## TASK REQUIREMENTS
Below are records; work out how many of their lines hold the string "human" and give that number alone.

## PROVIDED RECORDS
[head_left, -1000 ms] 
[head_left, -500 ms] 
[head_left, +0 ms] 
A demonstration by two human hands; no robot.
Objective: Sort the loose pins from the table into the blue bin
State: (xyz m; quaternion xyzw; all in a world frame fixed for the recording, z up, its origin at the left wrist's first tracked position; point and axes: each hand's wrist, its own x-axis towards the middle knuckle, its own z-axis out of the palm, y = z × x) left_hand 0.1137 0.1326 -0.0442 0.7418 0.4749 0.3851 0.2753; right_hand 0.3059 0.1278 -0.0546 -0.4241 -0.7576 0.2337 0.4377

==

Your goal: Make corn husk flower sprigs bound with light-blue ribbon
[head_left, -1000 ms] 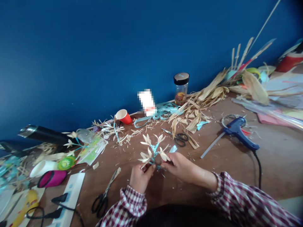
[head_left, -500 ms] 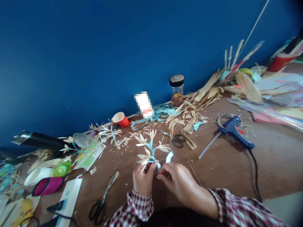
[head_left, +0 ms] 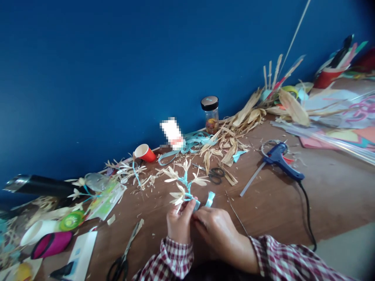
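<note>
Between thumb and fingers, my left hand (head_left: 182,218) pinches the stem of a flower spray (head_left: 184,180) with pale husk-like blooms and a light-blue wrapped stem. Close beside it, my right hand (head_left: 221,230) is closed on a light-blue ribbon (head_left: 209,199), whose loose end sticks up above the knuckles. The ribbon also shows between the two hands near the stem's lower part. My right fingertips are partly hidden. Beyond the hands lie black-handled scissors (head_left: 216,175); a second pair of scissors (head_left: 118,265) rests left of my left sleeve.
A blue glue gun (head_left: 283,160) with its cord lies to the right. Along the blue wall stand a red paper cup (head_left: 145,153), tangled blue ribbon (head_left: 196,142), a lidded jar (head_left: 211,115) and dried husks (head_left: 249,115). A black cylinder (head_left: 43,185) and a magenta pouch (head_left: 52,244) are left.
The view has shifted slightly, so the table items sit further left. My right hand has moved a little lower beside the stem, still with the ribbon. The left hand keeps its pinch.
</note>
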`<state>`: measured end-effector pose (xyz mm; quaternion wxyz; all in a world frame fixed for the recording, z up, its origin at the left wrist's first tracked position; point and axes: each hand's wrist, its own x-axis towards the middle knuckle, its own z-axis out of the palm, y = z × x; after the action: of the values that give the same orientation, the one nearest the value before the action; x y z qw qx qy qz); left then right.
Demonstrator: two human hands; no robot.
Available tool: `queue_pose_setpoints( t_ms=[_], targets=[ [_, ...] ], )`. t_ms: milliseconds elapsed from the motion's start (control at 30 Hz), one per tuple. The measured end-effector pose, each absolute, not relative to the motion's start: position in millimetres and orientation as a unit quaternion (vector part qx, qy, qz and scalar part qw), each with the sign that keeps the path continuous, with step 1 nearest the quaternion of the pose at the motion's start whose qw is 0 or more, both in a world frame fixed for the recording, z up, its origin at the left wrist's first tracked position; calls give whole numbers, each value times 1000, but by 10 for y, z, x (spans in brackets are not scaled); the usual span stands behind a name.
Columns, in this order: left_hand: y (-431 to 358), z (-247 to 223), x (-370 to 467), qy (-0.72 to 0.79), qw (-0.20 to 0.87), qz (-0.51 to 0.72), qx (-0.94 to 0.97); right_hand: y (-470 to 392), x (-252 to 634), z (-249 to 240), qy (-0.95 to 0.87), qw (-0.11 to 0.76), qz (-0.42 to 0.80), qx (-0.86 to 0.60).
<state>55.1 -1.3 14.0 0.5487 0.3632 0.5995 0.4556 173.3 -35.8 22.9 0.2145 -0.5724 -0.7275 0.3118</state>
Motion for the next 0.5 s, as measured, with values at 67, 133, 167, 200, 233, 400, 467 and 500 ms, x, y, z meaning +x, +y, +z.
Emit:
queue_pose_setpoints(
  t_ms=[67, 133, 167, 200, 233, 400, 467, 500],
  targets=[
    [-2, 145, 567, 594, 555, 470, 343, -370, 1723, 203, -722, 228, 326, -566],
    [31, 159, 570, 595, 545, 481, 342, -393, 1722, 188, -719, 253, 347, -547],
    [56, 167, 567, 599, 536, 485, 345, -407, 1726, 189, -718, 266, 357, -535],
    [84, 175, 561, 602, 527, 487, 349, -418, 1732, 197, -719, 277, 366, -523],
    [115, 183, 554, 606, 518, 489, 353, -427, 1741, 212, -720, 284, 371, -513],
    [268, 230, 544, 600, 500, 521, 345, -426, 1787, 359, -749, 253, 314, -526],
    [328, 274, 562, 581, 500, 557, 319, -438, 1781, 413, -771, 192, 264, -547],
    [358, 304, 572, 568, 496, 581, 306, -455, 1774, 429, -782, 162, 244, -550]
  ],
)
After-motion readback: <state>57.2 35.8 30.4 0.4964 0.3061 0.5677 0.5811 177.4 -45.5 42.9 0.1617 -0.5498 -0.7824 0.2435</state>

## TASK RESULT
2